L’idée qu’un jour l’Intelligence Artificielle pourrait atteindre une autonomie lui permettant de se dispenser totalement de toute intervention humaine fait partie de l’imaginaire qui l’accompagne depuis ses débuts : c’est un récit qui a généré toute une série de fictions, et qui a presque acquis une dimension mythique. Et pourtant, ce à quoi nous assistons avec le développement de l’Intelligence Artificielle, du moins dans la phase que nous traversons actuellement, n’est pas un dépassement de l’humain, mais plutôt son décentrement et son repositionnement. Agentivités humaines et techniques continuent de se croiser – comme elles l’ont toujours fait dans l’histoire des images et notamment du cinéma : c’était déjà le cas d’un opérateur Lumière avec sa caméra, ou d’un monteur au travail sur une table de montage Steenbeck, mais ce croisement se produit de manière différente.

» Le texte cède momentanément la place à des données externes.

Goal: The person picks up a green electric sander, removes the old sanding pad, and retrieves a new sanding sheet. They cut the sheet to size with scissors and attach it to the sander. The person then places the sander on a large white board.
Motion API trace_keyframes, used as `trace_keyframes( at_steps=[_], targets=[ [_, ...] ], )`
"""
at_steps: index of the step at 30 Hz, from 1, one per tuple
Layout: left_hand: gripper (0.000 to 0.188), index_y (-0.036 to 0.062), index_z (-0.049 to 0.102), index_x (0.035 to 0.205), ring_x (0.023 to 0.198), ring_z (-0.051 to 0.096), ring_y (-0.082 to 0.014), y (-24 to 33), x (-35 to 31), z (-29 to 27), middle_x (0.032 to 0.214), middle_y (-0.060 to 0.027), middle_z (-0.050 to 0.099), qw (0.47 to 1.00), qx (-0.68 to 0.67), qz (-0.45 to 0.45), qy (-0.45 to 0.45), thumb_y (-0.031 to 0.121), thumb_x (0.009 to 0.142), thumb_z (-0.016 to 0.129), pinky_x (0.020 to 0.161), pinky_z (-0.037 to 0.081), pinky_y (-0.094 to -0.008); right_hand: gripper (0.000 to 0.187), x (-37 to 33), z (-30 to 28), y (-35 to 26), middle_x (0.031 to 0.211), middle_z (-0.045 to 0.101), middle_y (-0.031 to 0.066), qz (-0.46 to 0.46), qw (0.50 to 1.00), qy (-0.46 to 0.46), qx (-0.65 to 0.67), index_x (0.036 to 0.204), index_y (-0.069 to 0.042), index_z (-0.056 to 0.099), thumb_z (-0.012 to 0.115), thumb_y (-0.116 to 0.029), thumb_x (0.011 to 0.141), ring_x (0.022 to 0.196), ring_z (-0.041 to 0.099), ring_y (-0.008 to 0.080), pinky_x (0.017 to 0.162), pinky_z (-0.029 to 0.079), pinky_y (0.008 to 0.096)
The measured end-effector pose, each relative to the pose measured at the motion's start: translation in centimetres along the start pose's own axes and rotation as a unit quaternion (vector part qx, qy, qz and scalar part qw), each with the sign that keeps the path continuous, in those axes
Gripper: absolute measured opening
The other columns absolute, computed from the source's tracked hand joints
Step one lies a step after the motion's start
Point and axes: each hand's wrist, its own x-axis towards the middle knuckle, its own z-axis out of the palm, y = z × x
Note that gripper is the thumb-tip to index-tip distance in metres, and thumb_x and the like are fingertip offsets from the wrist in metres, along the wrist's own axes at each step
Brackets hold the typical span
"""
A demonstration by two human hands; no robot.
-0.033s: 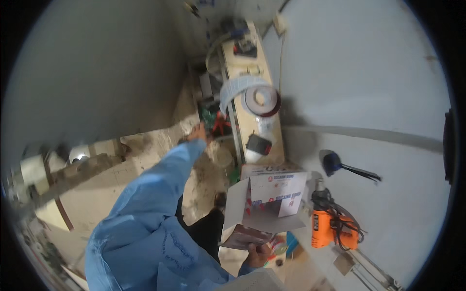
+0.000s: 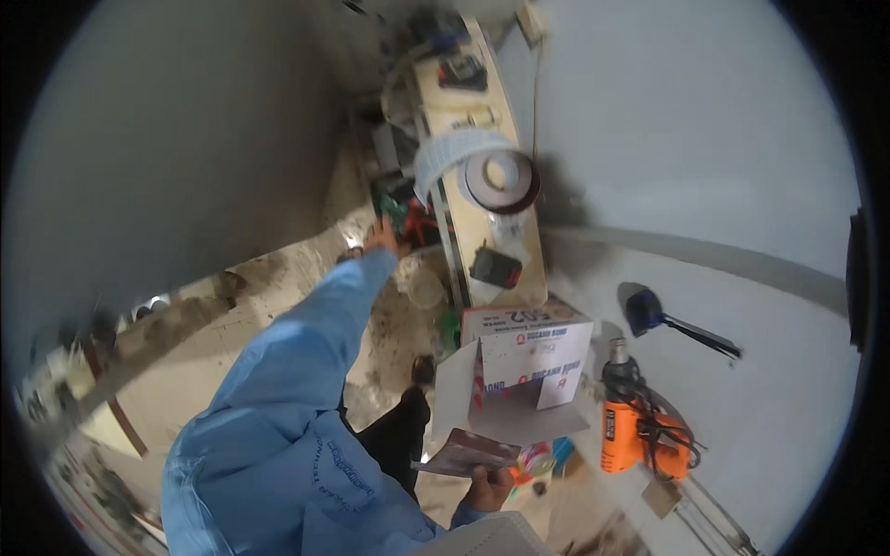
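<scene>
My left hand [image 2: 385, 237] reaches forward at the end of a blue sleeve, fingers apart, with nothing visible in it. It is beside a low dark container [image 2: 401, 196] holding red and green items; whether it touches any is unclear. My right hand [image 2: 489, 488] grips the edge of a flat reddish-brown sheet [image 2: 470, 451], slightly bent and pale on one edge. Just beyond the sheet stands an open white cardboard box [image 2: 536, 426] with its flaps spread.
A narrow pale shelf [image 2: 482, 218] holds a wide roll of banding [image 2: 501, 181] and a black battery pack [image 2: 496, 268]. An orange heat gun [image 2: 630, 435] with a coiled cord and a blue-black brush [image 2: 642, 313] are by the right wall. A round tub [image 2: 425, 289] stands on the dusty floor.
The whole view has shifted slightly. My left hand is a little nearer the red and green items; my right hand still holds the sheet.
</scene>
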Motion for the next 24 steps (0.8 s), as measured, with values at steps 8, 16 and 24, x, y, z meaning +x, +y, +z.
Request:
trace_keyframes(
  at_steps=[8,16,24],
  targets=[
    [0.063,0.0093,0.041,0.143,0.13,0.045,-0.0406,4.1,16.2,5.4,0.147,-0.0208,0.041,0.961,-0.176,0.149,0.154,0.016,0.085,0.065,0.107,0.04,-0.0446,0.028,-3.2,11.6,-0.6,0.091,0.069,0.0054,0.212,0.967,0.135,-0.032,0.099,0.004,0.07,0.078,-0.018,0.084,0.083,0.059,0.0124,0.074,0.046,0.0272],
    [0.033,0.0004,0.061,0.121,0.107,0.064,-0.0322,-5.6,8.5,-5.9,0.116,-0.0197,0.066,0.982,-0.154,0.068,-0.083,0.015,0.091,0.06,0.092,0.048,-0.0405,0.017,-0.4,14.7,-1.9,0.092,0.068,0.0049,0.226,0.972,0.064,-0.01,0.103,0.002,0.066,0.07,-0.006,0.088,0.084,0.059,0.0116,0.077,0.047,0.0263],
    [0.045,-0.0025,0.053,0.135,0.114,0.061,-0.0195,2.9,-9.8,-29.2,0.127,-0.0112,0.063,0.817,-0.468,-0.033,-0.335,0.014,0.094,0.064,0.099,0.048,-0.0328,0.024,7.1,14.0,-3.3,0.093,0.067,0.0035,0.088,0.982,-0.163,0.026,0.107,0.002,0.066,0.072,-0.012,0.088,0.087,0.058,0.0093,0.079,0.047,0.0255]
  ],
)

L’irruption de l’Intelligence Artificielle dans la création artistique et la culture visuelle contemporaines ne nous mène pas, pour l’instant, vers un dépassement de l’humain, mais plutôt vers un nouveau maillage d’interventions humaines et non-humaines : de nouvelles formes d’interaction, de coopération et de codépendance entre les intentions, les projets et les gestes d’un sujet humain, et les opérations automatiques produites par la machine. Les 14 millions d’images stockées sur ImageNet, utilisées pour entraîner des systèmes de machine vision, ont été produites par des humains et mises en ligne sur Internet par des humains ; elles servent ensuite pour activer des systèmes de machine vision non-humains, collectant des données qui, une fois traitées et élaborées, seront utilisées pour déclencher des opérations qui auront à nouveau une incidence sur des humains. En d’autres termes, nous faisons face à des circuits et des architectures complexes, qui évoluent en continu, et dans lesquelles la part de l’humain et celle du non-humain s’entrelacent sans cesse.